Alquimista de la bravura
Don Álvaro Domecq fue un alquimista de la bravura con las sangres vazqueña, vistahermosa y parladé para crear un encaste propio como Torrestrella, una ganadería que ha hecho historia, preferida de las grandes figuras, como Paquirri, cuya fotografía cuelga en las paredes de «Los Alburejos» con una dedicatoria de agradecimiento a las orejas (doce más una) y rabos que ese año (1979) le había cortado en las plazas de Madrid, Bilbao, Sevilla, Huelva y Jerez. Don Álvaro brilló por encima de sus hermanos, grandes criadores también, (Juan Pedro, Perico y Salvador) y el tiempo, generoso en su concesión de años, le permitió ver y gozar sus «productos». No dudó en introducir técnicas innovadoras de selección genética o la inseminación artificial. Todo dirigido a la mejora de la bravura: duración, entrega, nobleza, casta.

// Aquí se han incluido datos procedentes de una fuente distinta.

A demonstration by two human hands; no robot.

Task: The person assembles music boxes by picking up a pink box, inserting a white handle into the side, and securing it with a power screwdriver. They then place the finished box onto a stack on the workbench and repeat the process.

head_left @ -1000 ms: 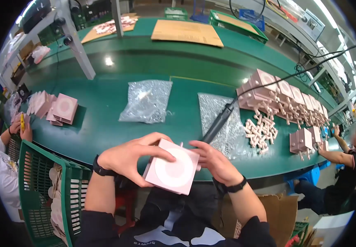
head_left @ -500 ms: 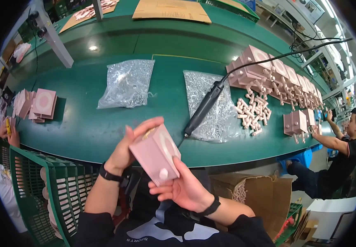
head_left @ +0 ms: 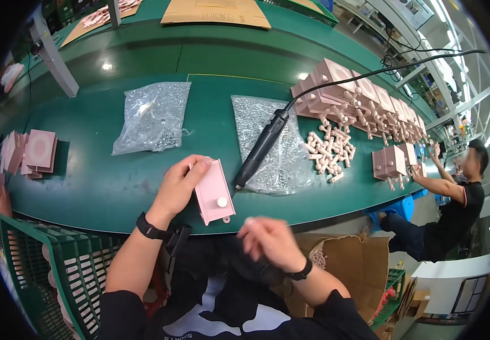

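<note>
Change since earlier frame: your left hand (head_left: 180, 184) now holds the flat pink plastic box part (head_left: 214, 192) on edge at the near rim of the green worktable (head_left: 98, 187); half a second ago both hands held it up over your lap, and your right hand (head_left: 270, 241) has since let go and dropped lower.
Left hand: closed on the pink box part, fingers over its top edge, thumb side behind.
Right hand: blurred, loosely curled over your lap; you cannot tell from this view whether it holds anything.
Part position: just right of your left palm, round white knob facing you, lower corner at the table edge.
Tool: black corded electric screwdriver (head_left: 262, 150) lies unattended on a clear bag of small screws (head_left: 273, 141), its tip just beside the part.
Risk one: part may slip off the table rim, since one hand alone steadies it.
Risk two: screwdriver may roll on the slick bag and knock the part.
Surroundings: second clear screw bag (head_left: 151, 116) further left; pink wooden pegs (head_left: 330, 153) and a row of pink boxes (head_left: 358, 96) to the right; stacked pink panels (head_left: 32, 150) far left; co-worker in black (head_left: 460, 192) at the table end.
</note>
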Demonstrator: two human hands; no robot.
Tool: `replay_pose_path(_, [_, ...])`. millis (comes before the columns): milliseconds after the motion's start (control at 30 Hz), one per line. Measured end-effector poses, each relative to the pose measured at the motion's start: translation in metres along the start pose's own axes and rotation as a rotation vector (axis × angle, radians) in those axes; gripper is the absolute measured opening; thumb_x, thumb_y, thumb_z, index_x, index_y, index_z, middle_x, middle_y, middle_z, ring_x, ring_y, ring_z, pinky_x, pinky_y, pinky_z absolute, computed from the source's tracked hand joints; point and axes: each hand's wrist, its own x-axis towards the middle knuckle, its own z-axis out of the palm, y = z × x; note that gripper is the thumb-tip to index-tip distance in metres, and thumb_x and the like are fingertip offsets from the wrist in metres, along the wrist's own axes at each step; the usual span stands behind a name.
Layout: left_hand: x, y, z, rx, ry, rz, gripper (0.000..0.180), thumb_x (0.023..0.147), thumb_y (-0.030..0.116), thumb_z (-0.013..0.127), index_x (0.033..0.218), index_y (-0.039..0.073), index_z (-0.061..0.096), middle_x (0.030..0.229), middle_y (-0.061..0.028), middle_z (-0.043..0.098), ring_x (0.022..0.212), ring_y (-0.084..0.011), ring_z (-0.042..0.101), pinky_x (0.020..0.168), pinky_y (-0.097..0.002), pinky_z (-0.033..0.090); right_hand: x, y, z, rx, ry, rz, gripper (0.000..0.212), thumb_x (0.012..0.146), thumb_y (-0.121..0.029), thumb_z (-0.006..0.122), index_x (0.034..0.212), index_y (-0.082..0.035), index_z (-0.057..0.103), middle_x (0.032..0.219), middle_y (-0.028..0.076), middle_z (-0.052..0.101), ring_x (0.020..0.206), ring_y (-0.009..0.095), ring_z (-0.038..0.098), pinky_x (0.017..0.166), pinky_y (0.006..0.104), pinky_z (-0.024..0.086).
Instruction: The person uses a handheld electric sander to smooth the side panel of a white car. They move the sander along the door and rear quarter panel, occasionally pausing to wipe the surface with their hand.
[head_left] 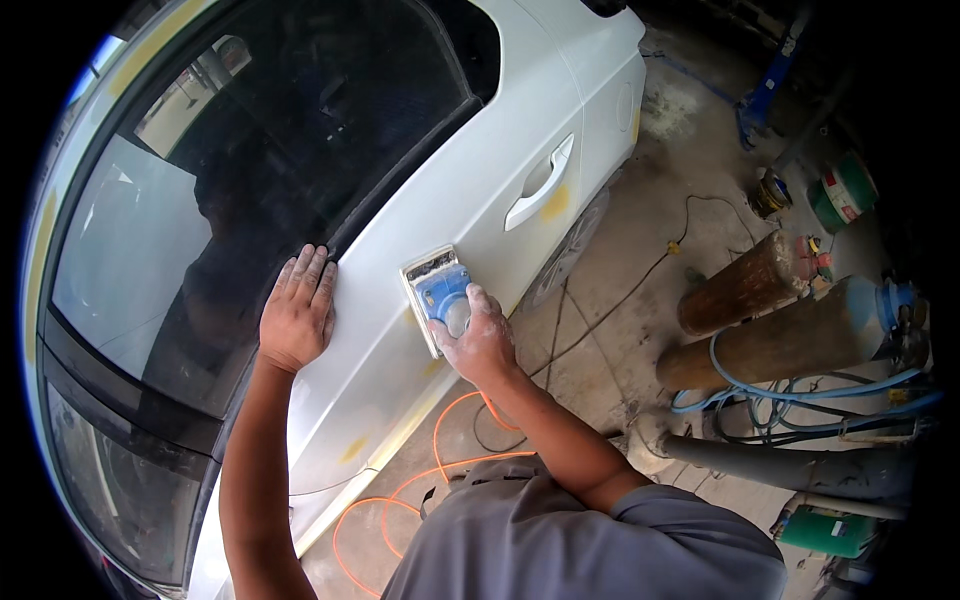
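Observation:
My right hand grips a blue sander with a rectangular pad, its fingers wrapped round the knob. The sander's pad lies against the white car door, below the window line. Flat on the door's upper edge by the dark window rests my left hand, fingers stretched out and dusty, holding nothing. Further along the door is a white handle, with a yellowish patch beside it. The underside of the pad is hidden.
An orange hose loops over the concrete floor near my legs. To the right lie two gas cylinders with blue hoses. A green bucket, a small can and a blue stand are further off. A dark cable crosses the floor.

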Motion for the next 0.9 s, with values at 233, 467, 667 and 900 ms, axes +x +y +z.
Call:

Quien fuera resucitador del rejoneo en la postguerra, se retiró en Linares en 1949. El 1 de septiembre de 1960 le dio la alternativa a su hijo en El Puerto de Santa María y regresó también en 1985 para su despedida en Jerez. Y vio seguir la dinastía en sus nietos, Antonio y Luis. Un día escribió una frase que bien vale de epílogo: «He visto coronar con música la muerte gloriosa de un toro de raza y he sentido un coro de aplausos inaudibles e invisibles que corrían por mi sangre...» Sangre brava y noble la suya.